## Aim of the task
Type out the lines below exactly, from the first through the line holding "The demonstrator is", and include no pictures.

## Data provided
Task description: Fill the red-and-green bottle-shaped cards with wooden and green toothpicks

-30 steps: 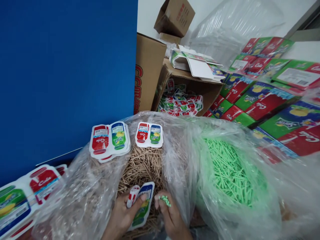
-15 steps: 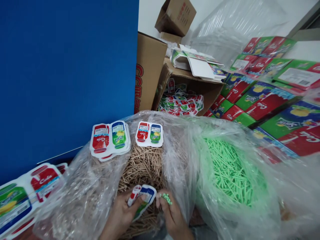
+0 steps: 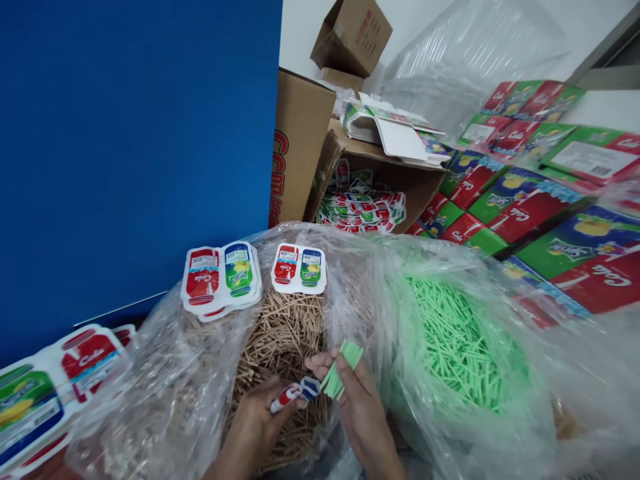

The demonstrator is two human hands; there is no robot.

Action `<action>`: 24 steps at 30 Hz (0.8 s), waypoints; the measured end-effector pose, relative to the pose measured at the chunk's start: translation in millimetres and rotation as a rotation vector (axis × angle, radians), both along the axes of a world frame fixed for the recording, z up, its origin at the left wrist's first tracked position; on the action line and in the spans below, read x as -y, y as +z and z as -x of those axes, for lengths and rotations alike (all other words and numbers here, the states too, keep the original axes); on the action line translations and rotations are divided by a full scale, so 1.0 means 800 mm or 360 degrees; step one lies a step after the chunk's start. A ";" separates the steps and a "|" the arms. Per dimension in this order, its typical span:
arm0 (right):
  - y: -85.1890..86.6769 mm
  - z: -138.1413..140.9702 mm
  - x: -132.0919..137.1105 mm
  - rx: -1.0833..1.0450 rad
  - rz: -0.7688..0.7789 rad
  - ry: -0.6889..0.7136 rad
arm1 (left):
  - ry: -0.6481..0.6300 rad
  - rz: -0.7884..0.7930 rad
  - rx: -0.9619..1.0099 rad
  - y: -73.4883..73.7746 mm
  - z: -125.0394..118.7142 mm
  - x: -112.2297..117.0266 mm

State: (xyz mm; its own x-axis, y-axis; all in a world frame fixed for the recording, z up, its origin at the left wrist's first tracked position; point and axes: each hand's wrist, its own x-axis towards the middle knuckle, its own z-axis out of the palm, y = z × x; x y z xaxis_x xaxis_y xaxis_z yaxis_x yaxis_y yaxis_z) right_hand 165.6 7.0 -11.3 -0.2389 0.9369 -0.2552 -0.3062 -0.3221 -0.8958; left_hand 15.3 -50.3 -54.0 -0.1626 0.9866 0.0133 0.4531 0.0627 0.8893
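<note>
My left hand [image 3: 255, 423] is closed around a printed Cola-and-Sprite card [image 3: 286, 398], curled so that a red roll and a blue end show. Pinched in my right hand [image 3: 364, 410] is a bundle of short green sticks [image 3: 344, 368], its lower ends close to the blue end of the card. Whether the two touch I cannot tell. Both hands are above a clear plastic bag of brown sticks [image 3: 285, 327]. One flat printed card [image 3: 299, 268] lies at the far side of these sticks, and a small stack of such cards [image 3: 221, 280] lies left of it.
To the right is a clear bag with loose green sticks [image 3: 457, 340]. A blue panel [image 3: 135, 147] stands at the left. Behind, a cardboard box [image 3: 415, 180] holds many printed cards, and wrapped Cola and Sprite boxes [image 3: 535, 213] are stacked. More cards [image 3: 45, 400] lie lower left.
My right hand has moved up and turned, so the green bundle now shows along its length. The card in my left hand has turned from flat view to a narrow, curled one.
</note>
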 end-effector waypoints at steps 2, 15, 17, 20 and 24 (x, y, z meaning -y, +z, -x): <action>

## Result of the task
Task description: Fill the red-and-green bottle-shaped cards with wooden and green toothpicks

-30 steps: 
-15 steps: 
+0 steps: 

The demonstrator is two human hands; there is no robot.

Nothing remains to be done in this exercise.